# Emotiva UPA-1 transformer modifications



## jackfish (Dec 27, 2006)

The Emotiva UPA-1 monoblock power amplifier uses a 300VA toroidal transformer and has 80,000 uF of secondary capacitance. With a pair of UPA-1s this is approximately equivalent to a 600VA toroidal transformer and 160,000 uF of secondary capacitance in a stereo amplifier. Would it be possible to swap in a 400VA or 600VA toroidal transformer into each UPA-1 without any other modifications or would other adjustments have to be made to utilize the larger transformers?


----------



## Anthony (Oct 5, 2006)

Hmm, interesting question. I am not a amp design expert, although I've built a couple of kits and played around with broken ones to see how they worked.

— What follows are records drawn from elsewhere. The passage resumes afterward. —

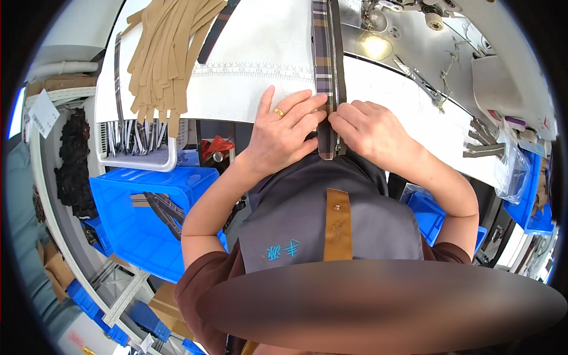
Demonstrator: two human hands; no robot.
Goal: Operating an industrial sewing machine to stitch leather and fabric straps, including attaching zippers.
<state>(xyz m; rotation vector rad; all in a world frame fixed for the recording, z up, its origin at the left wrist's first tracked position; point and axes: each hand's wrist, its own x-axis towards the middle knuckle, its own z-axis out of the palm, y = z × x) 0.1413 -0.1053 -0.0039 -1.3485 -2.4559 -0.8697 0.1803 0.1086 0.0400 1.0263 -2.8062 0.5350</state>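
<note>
A long plaid fabric strip with a dark zipper point(323, 65) runs from the far side of the white work table point(248, 56) over its near edge. My left hand point(284, 130) lies across the left side of this strip, fingers spread and slightly bent, fingertips touching the fabric; a gold ring is on one finger. My right hand point(367, 130) is curled at the zipper side, thumb and index finger pinched on the strip, hiding part of it. Below both hands is my grey apron point(296, 213) with a tan strap.
Tan strips point(160, 59) hang over the table's left, above a white basket point(136, 160) and blue bin point(118, 219). Sewing machine parts point(414, 12), metal tweezers point(420, 80) and thread scraps are at the back right. A blue bin point(526, 213) stands at the right edge.
</note>
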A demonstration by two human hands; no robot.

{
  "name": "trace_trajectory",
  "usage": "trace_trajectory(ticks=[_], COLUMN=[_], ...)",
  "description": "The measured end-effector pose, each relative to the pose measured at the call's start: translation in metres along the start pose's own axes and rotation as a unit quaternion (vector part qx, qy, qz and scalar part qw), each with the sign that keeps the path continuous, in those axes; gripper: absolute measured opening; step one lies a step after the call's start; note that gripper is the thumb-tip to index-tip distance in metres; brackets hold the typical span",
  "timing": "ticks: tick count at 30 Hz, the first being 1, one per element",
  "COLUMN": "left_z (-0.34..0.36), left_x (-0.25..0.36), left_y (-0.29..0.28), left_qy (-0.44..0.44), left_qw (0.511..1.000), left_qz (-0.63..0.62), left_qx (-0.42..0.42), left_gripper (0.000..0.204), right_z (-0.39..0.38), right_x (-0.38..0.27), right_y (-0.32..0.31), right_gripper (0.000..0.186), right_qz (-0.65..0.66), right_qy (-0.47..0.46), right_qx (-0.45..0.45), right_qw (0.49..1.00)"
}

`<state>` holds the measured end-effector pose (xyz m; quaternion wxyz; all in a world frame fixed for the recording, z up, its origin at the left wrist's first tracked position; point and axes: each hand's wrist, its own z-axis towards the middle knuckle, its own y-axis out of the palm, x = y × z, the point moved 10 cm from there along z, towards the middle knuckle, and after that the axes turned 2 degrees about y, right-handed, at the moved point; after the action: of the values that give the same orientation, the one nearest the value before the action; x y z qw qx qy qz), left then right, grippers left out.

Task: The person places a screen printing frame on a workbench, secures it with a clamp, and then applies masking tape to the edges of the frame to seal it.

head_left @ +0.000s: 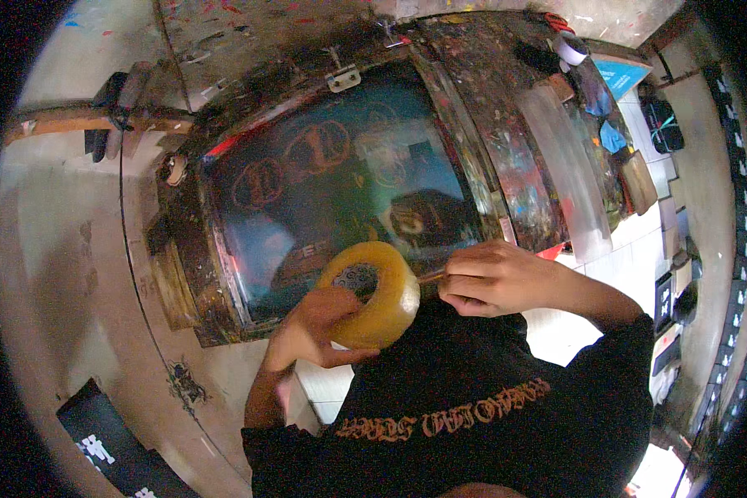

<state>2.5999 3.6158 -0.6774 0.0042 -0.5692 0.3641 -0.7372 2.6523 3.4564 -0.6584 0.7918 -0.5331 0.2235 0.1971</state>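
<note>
A wide roll of clear yellowish packing tape (400, 290) is held up in front of my chest. My left hand (319, 319) grips it from the left, with fingers reaching into its core. On its right side, my right hand (494, 278) is closed in a pinch. A short, thin strip (430, 277) runs between the roll and those fingertips; it looks like the tape's loose end. Beyond both hands lies a framed printing screen (340, 191) with dark blue-green mesh and faint orange designs.
The screen rests on a paint-stained worktable (515, 166). A metal hinge clamp (343, 79) sits at its far edge. To the right are a long pale translucent strip (564, 166), a wooden block (637, 183) and a white tape roll (571, 48). Dark printed pieces (100, 440) hang at the lower left.
</note>
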Motion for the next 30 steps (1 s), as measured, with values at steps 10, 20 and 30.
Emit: trace_trajectory(ticks=[10,20,30], left_z=[0.000,0.008,0.010], left_x=[0.007,0.014,0.023], left_y=[-0.006,0.003,0.007], left_qy=[-0.040,-0.016,-0.014], left_qw=[0.999,1.000,0.999], left_qz=[0.023,0.009,0.030], left_qx=[0.004,-0.019,-0.034], left_gripper=[0.049,0.047,0.046], right_z=[0.001,0.010,0.011], right_x=[-0.020,-0.002,0.015], right_y=[0.010,0.013,0.025], right_gripper=[0.038,0.018,0.016], right_qz=[-0.202,-0.025,0.051], right_qy=[-0.036,0.110,0.190], right_qx=[0.088,0.061,-0.009], right_qw=[0.975,0.992,0.980])
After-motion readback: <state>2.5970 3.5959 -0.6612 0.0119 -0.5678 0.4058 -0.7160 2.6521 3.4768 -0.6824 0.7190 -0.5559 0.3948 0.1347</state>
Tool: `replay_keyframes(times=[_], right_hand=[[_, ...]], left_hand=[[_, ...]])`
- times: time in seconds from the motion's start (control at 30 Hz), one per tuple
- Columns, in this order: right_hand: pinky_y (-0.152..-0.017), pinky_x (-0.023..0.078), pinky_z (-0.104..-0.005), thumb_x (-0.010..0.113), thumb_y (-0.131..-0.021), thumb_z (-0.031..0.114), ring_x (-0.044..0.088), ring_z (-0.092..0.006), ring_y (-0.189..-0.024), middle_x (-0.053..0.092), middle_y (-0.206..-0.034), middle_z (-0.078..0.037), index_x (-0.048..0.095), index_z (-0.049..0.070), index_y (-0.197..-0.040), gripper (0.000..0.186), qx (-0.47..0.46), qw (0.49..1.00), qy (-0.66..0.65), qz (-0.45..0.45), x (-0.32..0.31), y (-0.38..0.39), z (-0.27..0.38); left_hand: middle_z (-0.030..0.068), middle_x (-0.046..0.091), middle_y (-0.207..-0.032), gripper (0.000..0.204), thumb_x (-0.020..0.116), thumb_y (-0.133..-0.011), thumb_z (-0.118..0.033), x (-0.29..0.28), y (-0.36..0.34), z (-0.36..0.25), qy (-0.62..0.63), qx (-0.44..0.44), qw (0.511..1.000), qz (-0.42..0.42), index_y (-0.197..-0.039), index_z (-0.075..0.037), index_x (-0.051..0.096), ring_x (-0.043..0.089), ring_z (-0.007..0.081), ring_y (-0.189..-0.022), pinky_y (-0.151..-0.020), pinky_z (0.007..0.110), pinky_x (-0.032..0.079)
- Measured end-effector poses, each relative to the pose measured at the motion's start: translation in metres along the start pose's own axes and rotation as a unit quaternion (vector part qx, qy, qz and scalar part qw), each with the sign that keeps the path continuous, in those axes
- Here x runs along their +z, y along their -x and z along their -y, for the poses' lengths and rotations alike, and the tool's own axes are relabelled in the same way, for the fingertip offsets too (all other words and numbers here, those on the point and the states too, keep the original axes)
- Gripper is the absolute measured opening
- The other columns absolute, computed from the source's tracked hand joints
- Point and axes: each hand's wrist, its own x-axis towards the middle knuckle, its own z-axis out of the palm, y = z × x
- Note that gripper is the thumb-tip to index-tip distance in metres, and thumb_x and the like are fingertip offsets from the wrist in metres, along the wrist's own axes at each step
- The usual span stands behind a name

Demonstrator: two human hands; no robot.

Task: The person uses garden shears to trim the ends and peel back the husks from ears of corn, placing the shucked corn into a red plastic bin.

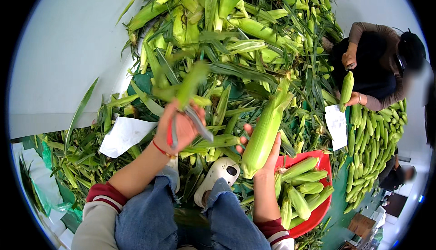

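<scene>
My right hand (271,153) is closed around a green ear of corn (263,136) in its husk, its narrow end pointing up and away. To the left, my left hand (178,127) is closed on a pair of hand shears (198,122) with red and grey handles; their blades cannot be made out. A green strip of husk (193,84), smeared by motion, sticks up from the same hand. Just right of my right forearm, a red basin (323,209) holds several trimmed ears of corn (299,203).
A big heap of unhusked corn (263,29) and loose leaves lies ahead. At right, a co-worker (372,63) holds another ear (347,88) beside rows of trimmed corn (372,145). White sheets (125,136) lie on the leaves. My clog (220,177) stands between leaves below.
</scene>
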Motion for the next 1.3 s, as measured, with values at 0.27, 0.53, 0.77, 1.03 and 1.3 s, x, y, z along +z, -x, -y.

My understanding of power supplies is that the torroid is sized to not saturate under the high current draws being pulled from it. In this regard, it only needs to be sized to the max sustained pull of all the channels. The power supply caps are most important for storing charge for peak consumption (transients, louder passages, explosions, etc). That being said, I believe all the draw from the power supply goes through these caps, even if they are not "taxed" with heavy load.

So upgrading the torroid and not the caps may not have much effect. And if both are upgraded, it may not change much if the amplifier draw doesn't max out the power supply.

If the power supply contains active elements (like switching transistors and control feedback circuits) then I'm completely clueless :dontknow: Then you are getting into serious complexity.

Good luck and keep us posted!


----------